WHAT IS REQUIRED — Would you write out the listing verbatim and skip every picture in it?

THE DATA —

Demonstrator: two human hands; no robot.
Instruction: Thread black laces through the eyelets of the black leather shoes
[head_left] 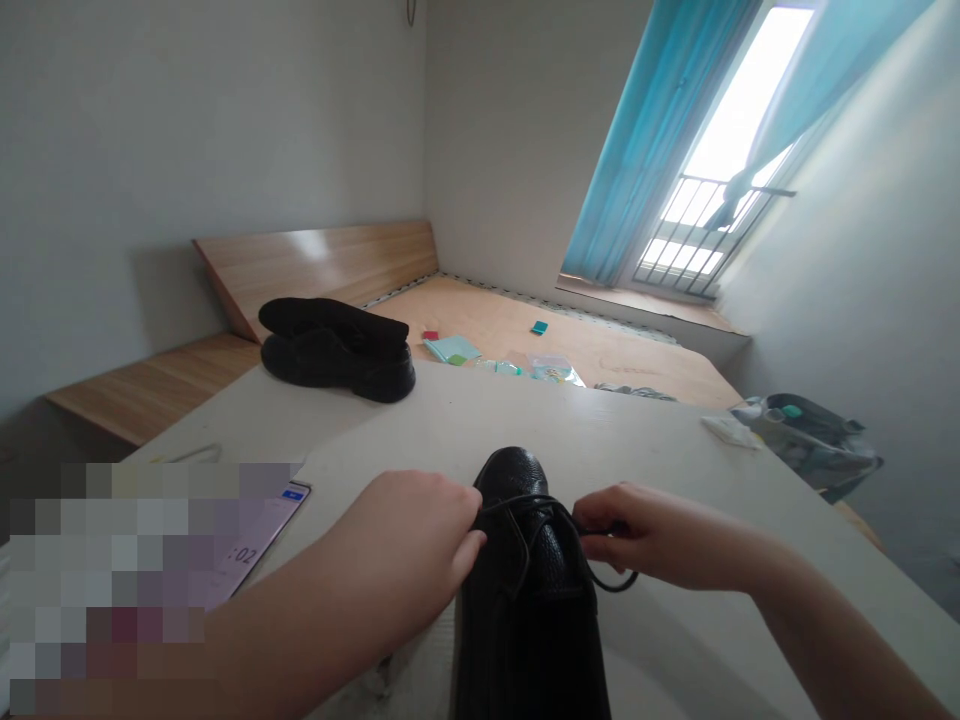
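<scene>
A black leather shoe (551,550) rests on the white table, toe pointing away from me. A thin black shoelace (621,588) crosses its tongue, with a loop hanging off the right side. At the shoe's left edge, my left hand (424,535) is closed, thumb and finger pinching the lace. My right hand (660,535) is closed on the lace to the right of the shoe, fingertips pinched together. Farther back on the left stands another black shoe (337,355), with a dark flat piece like an insole lying over its top.
A phone (266,540) lies on the white table (660,450) at left, partly blurred out. White tissue (729,432) sits near the right edge. Behind is a wooden bed base (637,355) with small packets, and a bag (817,440) stands at right.
</scene>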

PROBLEM SOLUTION —
Demonstrator: two human hands; no robot.
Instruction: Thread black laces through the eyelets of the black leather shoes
[head_left] 
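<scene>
A black leather shoe (551,550) rests on the white table, toe pointing away from me. A thin black shoelace (621,588) crosses its tongue, with a loop hanging off the right side. At the shoe's left edge, my left hand (424,535) is closed, thumb and finger pinching the lace. My right hand (660,535) is closed on the lace to the right of the shoe, fingertips pinched together. Farther back on the left stands another black shoe (337,355), with a dark flat piece like an insole lying over its top.
A phone (266,540) lies on the white table (660,450) at left, partly blurred out. White tissue (729,432) sits near the right edge. Behind is a wooden bed base (637,355) with small packets, and a bag (817,440) stands at right.
</scene>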

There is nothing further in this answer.